▸ What you need to do: Restate word for word the lines of the entries below, starting with the line that holds "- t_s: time" and ending with the line that holds "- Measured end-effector", and no others.

▸ Available data:
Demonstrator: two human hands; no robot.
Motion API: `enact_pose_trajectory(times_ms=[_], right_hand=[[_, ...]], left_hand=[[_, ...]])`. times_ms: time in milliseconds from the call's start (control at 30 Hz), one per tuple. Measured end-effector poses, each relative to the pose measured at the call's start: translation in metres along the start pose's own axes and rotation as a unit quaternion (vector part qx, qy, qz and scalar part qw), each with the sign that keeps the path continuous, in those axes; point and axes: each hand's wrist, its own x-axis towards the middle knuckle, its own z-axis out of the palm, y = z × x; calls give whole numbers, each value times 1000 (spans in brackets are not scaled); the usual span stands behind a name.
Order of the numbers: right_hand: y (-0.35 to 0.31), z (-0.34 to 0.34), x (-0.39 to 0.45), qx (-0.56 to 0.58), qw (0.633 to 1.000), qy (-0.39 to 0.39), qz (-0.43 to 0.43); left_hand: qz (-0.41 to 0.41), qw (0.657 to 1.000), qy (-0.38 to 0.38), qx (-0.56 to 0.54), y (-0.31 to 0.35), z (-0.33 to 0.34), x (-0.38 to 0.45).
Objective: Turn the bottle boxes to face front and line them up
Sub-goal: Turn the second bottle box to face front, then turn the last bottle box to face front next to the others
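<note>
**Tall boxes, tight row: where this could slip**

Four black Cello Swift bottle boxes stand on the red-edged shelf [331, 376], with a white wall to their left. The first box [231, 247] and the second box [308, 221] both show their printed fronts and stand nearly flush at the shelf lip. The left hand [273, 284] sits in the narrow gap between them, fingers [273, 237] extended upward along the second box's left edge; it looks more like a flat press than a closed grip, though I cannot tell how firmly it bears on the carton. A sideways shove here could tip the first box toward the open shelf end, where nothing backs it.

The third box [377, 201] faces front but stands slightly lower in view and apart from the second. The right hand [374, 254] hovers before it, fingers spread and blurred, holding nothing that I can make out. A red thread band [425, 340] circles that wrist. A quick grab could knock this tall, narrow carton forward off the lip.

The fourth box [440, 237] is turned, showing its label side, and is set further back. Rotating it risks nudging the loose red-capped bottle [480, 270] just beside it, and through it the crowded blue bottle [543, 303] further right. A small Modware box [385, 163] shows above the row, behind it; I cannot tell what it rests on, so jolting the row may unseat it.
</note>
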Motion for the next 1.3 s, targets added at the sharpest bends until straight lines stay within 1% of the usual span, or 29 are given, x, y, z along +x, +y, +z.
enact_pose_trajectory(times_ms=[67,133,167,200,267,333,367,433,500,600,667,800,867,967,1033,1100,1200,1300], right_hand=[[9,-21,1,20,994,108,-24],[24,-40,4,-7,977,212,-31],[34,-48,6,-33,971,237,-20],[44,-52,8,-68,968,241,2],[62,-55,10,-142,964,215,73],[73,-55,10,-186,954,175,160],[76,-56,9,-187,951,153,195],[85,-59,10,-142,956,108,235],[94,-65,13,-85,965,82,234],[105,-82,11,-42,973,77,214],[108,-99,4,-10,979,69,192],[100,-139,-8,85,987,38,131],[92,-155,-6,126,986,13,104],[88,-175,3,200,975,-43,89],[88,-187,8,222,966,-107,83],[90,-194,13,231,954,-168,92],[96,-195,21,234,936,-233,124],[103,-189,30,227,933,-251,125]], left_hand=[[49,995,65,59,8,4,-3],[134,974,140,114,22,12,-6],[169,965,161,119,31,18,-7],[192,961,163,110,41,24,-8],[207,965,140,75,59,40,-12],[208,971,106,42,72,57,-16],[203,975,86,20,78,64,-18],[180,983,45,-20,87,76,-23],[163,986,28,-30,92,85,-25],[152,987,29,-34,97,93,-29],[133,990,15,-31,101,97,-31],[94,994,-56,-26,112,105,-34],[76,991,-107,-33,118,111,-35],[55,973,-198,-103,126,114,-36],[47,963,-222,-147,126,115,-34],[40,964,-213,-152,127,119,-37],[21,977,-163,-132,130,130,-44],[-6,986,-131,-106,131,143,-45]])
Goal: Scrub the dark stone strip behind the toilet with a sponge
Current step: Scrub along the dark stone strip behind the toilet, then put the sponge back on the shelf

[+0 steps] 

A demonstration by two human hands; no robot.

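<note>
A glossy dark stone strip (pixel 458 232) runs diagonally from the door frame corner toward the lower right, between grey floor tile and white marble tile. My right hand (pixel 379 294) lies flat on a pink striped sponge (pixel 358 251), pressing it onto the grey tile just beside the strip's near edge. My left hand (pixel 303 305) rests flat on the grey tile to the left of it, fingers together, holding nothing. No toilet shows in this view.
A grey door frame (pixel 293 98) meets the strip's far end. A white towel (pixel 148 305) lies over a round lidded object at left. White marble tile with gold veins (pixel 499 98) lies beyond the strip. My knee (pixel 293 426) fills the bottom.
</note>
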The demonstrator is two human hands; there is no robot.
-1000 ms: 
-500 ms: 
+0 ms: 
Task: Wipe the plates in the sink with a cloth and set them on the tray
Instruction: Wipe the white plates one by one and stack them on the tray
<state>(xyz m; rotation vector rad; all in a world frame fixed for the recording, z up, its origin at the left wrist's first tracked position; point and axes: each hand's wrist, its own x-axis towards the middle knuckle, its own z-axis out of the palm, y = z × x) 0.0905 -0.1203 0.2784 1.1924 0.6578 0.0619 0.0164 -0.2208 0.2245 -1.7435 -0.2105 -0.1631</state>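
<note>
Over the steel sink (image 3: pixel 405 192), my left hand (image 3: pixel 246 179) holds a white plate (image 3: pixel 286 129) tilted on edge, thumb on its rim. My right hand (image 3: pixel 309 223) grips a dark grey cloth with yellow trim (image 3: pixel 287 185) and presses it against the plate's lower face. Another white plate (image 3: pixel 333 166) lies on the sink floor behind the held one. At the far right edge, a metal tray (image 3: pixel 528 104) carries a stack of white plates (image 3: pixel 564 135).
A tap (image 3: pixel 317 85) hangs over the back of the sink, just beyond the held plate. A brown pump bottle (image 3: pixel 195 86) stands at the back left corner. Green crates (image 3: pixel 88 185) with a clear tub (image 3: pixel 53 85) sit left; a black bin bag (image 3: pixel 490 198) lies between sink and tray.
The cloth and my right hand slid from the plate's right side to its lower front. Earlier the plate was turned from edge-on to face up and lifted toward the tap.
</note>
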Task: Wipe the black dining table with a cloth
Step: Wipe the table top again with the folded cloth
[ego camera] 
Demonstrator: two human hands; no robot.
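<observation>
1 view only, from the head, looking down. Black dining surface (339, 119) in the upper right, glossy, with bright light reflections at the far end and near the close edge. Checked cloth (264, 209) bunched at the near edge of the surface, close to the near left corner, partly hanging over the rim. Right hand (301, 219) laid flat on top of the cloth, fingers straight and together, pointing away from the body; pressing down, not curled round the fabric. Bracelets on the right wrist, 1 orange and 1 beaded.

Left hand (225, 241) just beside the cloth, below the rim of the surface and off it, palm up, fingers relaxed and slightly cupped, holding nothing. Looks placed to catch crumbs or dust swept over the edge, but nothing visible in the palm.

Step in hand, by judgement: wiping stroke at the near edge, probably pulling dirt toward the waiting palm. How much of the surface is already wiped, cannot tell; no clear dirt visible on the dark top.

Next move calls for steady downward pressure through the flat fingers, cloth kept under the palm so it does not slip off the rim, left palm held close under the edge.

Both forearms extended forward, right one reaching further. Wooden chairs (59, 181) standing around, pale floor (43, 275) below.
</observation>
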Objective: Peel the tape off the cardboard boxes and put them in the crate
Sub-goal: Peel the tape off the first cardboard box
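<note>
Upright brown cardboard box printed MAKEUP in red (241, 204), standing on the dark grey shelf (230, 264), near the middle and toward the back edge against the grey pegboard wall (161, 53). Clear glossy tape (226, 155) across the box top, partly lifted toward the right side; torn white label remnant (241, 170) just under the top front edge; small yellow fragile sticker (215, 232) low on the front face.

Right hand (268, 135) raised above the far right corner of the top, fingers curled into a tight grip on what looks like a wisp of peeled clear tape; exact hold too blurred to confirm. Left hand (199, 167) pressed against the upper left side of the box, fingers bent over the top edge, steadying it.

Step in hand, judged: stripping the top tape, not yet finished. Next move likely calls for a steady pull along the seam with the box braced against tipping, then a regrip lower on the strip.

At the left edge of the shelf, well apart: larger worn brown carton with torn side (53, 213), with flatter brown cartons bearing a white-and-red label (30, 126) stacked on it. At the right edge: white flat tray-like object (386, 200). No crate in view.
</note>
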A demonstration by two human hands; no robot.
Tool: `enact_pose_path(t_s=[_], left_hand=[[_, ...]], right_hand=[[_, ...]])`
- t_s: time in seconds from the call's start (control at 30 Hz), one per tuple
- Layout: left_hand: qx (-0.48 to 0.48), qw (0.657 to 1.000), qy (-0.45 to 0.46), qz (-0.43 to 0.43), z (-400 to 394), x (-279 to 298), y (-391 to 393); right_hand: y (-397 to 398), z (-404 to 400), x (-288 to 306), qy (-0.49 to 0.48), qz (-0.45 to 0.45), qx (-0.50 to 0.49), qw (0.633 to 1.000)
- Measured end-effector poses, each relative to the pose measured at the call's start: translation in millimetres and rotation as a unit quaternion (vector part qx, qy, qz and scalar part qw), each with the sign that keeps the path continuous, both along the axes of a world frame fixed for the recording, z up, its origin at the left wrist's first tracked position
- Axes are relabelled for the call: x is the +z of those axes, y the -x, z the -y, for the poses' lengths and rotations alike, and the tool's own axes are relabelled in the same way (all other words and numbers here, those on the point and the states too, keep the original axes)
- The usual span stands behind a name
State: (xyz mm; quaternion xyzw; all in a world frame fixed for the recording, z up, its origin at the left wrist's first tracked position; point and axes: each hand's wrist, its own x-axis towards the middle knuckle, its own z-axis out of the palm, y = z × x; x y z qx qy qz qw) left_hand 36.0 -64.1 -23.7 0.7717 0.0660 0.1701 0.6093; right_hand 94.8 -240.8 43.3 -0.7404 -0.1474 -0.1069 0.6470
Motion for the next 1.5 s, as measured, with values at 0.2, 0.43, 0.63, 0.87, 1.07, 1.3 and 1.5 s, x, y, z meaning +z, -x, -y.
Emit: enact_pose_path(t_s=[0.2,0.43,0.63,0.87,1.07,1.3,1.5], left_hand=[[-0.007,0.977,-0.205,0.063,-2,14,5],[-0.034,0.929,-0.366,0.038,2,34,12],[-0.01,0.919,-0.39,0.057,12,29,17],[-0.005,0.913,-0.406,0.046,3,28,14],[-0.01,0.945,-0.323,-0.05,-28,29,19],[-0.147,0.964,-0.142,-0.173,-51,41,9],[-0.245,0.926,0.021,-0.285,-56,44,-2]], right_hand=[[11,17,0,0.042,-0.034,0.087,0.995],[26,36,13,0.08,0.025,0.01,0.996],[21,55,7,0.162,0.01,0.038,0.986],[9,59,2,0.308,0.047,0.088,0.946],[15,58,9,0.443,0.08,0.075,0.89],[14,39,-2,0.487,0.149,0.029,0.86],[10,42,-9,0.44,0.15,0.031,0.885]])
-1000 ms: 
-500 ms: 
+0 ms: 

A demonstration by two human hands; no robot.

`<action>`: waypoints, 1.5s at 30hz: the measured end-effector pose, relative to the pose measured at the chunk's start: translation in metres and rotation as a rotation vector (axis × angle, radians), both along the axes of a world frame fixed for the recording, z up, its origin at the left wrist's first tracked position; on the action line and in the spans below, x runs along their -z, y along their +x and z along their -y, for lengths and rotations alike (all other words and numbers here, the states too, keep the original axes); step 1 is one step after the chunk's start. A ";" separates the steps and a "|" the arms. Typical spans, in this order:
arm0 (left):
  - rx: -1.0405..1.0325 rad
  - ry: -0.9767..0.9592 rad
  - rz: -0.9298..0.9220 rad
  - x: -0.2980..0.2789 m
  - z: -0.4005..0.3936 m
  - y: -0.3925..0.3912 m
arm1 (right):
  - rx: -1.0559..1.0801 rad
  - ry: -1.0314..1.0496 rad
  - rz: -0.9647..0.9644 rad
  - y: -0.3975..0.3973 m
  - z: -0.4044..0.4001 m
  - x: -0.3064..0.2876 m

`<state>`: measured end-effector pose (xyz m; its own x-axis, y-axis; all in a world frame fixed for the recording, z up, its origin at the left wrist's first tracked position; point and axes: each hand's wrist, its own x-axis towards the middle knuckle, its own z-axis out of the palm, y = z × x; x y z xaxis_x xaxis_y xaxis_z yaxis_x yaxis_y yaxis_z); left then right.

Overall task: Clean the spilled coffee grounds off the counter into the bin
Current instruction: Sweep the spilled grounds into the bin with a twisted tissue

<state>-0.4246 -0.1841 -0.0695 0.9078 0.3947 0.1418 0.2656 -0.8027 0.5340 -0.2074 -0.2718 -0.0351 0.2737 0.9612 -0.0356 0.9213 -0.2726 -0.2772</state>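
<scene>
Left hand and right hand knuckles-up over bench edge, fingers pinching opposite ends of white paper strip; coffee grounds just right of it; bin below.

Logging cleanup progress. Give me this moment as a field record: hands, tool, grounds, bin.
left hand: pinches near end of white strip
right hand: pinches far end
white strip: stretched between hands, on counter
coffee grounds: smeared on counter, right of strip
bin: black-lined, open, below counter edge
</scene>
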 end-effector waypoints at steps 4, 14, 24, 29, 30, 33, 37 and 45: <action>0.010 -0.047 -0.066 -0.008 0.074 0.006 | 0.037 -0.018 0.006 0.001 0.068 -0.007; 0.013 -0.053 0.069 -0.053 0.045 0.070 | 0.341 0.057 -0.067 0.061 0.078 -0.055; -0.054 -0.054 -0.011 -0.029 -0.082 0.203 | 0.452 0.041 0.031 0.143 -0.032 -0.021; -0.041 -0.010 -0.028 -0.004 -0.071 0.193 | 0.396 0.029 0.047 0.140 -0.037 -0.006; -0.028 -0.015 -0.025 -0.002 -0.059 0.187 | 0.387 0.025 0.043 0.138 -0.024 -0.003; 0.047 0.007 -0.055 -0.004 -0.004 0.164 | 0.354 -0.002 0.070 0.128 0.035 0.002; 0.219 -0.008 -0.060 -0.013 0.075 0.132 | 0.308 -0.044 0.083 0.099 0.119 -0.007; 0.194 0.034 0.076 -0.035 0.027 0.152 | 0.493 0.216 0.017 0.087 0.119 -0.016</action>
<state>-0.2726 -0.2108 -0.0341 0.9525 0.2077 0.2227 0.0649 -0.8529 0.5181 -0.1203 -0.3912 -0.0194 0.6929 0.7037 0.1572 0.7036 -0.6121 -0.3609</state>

▸ Answer to this problem:
- t_s: time in seconds from the call's start (control at 30 Hz), one per tuple
- Layout: left_hand: qx (-0.48 to 0.48), qw (0.657 to 1.000), qy (-0.45 to 0.46), qz (-0.43 to 0.43), z (-400 to 394), x (-279 to 298), y (-391 to 393); right_hand: y (-397 to 398), z (-404 to 400), x (-288 to 306), qy (-0.49 to 0.48), qz (-0.45 to 0.45), qx (-0.50 to 0.49), qw (0.633 to 1.000)
- Measured end-effector poses, each relative to the pose measured at the call's start: translation in millimetres and rotation as a unit quaternion (vector part qx, qy, qz and scalar part qw), each with the sign that keeps the path continuous, both along the axes of a world frame fixed for the recording, z up, its origin at the left wrist's first tracked position

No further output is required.